UEFI Secure Boot as a specification is still unbroken, which makes attacking the underlying firmware much more attractive. We've seen several presentations at security conferences lately that have demonstrated vulnerabilities that permit modification of the firmware itself. Once you can insert arbitrary code in the firmware, Secure Boot doesn't do a great deal to protect you - the firmware could be modified to boot unsigned code, or even to modify your signed bootloader such that it backdoors the kernel on the fly.
But that's not all. Someone with physical access to your system could reflash your system. Even if you're paranoid enough that you X-ray your machine after every border crossing and verify that no additional components have been inserted, modified firmware could still be grabbing your disk encryption passphrase and stashing it somewhere for later examination.
Intel Boot Guard is intended to protect against this scenario. When your CPU starts up, it reads some code out of flash and executes it. With Intel Boot Guard, the CPU verifies a signature on that code before executing it[1]. The hash of the public half of the signing key is flashed into fuses on the CPU. It is the system vendor that owns this key and chooses to flash it into the CPU, not Intel.
This has genuine security benefits. It's no longer possible for an attacker to simply modify or replace the firmware - they have to find some other way to trick it into executing arbitrary code, and over time these will be closed off. But in the process, the system vendor has prevented the user from being able to make an informed choice to replace their system firmware.

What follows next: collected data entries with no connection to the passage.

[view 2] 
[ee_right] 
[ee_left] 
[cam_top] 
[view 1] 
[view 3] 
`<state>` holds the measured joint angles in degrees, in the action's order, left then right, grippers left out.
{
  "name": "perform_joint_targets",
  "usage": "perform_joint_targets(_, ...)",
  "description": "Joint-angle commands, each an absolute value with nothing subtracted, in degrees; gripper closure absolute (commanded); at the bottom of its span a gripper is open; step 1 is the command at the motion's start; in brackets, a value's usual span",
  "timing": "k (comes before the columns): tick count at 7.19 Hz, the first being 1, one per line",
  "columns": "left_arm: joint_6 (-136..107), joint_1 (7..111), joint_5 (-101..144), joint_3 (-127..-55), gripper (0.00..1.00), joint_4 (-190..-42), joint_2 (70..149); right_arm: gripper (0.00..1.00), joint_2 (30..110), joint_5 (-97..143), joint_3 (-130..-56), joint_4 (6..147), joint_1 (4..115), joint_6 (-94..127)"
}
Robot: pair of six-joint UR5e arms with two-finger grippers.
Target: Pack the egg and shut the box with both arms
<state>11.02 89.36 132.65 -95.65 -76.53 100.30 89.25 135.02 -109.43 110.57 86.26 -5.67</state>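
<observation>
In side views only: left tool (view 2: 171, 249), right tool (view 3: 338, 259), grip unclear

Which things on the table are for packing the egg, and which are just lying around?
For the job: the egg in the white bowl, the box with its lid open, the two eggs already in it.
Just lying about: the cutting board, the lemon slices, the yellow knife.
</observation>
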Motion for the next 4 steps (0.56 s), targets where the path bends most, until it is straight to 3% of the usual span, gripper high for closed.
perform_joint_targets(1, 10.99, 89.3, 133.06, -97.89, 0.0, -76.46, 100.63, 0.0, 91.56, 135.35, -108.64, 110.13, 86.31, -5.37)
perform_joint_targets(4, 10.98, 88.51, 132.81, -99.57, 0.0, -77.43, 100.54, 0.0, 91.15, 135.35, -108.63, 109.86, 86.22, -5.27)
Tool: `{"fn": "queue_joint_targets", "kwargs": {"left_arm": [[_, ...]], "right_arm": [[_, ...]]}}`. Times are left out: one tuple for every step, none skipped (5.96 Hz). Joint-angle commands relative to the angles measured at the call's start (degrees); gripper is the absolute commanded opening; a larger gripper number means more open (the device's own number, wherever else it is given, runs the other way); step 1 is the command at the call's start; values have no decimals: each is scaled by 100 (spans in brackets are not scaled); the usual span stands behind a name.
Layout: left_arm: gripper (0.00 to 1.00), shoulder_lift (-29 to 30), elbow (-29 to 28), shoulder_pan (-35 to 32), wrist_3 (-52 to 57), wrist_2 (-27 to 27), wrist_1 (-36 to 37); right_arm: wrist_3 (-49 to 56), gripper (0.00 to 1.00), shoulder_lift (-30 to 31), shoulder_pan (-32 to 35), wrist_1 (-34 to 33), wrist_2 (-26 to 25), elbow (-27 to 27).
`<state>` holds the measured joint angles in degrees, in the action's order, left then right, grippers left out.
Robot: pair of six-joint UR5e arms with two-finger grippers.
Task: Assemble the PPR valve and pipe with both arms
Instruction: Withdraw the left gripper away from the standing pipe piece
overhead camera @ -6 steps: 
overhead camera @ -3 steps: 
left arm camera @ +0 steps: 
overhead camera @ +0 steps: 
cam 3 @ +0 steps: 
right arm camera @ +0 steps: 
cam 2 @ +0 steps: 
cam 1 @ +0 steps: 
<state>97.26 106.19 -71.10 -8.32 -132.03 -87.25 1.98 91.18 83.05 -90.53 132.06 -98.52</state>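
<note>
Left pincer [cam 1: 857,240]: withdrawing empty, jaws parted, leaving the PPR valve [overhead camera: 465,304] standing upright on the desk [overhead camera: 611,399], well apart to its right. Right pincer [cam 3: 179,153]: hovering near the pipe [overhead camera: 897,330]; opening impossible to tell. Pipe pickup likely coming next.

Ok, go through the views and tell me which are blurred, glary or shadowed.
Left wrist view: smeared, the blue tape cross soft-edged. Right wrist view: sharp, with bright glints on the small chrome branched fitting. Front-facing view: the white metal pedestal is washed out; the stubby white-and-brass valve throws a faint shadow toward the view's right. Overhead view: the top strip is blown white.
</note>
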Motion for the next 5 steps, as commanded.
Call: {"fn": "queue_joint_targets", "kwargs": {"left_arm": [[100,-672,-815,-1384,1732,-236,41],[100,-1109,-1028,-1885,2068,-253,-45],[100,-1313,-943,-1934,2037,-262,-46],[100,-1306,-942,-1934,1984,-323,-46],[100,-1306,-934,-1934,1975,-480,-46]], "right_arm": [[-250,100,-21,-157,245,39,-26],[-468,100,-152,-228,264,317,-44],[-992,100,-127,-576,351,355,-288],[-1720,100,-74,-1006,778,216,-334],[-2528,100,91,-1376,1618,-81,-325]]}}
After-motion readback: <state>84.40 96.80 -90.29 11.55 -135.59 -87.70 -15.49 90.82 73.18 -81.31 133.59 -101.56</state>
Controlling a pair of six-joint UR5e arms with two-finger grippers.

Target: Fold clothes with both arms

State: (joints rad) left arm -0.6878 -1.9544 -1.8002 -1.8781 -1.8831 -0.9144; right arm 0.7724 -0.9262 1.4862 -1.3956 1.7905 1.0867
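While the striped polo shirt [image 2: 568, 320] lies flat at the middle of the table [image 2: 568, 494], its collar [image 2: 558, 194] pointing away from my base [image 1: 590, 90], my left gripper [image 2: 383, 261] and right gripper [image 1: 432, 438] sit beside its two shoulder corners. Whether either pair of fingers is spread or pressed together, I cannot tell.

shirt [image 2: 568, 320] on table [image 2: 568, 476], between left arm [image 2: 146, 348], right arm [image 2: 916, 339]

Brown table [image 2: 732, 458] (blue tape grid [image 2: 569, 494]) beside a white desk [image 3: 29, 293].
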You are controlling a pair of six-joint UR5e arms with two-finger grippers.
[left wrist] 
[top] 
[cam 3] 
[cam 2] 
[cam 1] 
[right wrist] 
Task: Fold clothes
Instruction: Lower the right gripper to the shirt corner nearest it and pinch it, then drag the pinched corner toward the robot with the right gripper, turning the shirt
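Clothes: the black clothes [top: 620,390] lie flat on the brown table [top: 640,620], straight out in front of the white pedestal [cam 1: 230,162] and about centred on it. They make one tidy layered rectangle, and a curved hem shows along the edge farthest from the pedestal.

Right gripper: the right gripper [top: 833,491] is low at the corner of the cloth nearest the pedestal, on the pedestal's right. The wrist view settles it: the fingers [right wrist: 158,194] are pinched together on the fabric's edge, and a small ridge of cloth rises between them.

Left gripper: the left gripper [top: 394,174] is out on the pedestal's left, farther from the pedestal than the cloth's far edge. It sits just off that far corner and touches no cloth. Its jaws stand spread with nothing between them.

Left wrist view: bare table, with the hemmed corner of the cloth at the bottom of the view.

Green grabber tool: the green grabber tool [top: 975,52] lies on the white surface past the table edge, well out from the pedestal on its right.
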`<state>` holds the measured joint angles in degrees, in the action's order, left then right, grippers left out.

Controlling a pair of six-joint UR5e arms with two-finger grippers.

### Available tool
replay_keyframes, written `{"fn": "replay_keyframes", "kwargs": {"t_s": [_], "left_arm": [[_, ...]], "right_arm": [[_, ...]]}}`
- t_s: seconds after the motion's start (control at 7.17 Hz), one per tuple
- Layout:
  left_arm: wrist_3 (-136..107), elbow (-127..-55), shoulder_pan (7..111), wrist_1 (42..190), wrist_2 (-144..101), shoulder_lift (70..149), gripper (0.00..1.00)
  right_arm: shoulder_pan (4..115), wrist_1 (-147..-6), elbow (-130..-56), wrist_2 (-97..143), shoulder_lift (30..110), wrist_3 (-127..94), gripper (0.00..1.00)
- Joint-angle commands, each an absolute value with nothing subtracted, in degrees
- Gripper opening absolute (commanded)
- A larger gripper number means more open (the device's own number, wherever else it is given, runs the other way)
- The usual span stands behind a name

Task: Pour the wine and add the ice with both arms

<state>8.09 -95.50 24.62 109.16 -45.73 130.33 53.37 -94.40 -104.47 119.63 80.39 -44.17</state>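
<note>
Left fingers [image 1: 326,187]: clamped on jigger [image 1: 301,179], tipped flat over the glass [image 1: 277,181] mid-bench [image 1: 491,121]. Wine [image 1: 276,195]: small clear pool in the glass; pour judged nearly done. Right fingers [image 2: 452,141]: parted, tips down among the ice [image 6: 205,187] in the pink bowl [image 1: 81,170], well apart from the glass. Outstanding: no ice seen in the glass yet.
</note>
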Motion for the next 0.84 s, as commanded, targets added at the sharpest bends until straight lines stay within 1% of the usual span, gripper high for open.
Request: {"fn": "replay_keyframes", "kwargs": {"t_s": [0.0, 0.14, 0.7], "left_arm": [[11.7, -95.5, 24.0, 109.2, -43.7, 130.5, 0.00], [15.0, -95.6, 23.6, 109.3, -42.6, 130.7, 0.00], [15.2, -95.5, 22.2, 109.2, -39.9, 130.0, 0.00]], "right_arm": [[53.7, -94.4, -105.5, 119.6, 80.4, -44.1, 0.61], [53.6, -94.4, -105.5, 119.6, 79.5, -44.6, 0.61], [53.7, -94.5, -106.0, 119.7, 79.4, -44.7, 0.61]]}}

The usual argument here is that in an increasingly hostile environment, opt-in security isn't sufficient - it's the role of the vendor to ensure that users are as protected as possible by default, and in this case all that's sacrificed is the ability for a few hobbyists to replace their system firmware. But this is a false dichotomy - UEFI Secure Boot demonstrated that it was entirely possible to produce a security solution that provided security benefits and still gave the user ultimate control over the code that their machine would execute.
To an extent the market will provide solutions to this. Vendors such as Purism will sell modern hardware without enabling Boot Guard. However, many people will buy hardware without consideration of this feature and only later become aware of what they've given up. It should never be necessary for someone to spend more money to purchase new hardware in order to obtain the freedom to run their choice of software. A future where users are obliged to run proprietary code because they can't afford another laptop is a dystopian one.
Intel should be congratulated for taking steps to make it more difficult for attackers to compromise system firmware, but criticised for doing so in such a way that vendors are forced to choose between security and freedom. The ability to control the software that your system runs is fundamental to Free Software, and we must reject solutions that provide security at the expense of that ability. As an industry we should endeavour to identify solutions that provide both freedom and security and work with vendors to make those solutions available, and as a movement we should be doing a better job of articulating why this freedom is a fundamental part of users being able to place trust in their property.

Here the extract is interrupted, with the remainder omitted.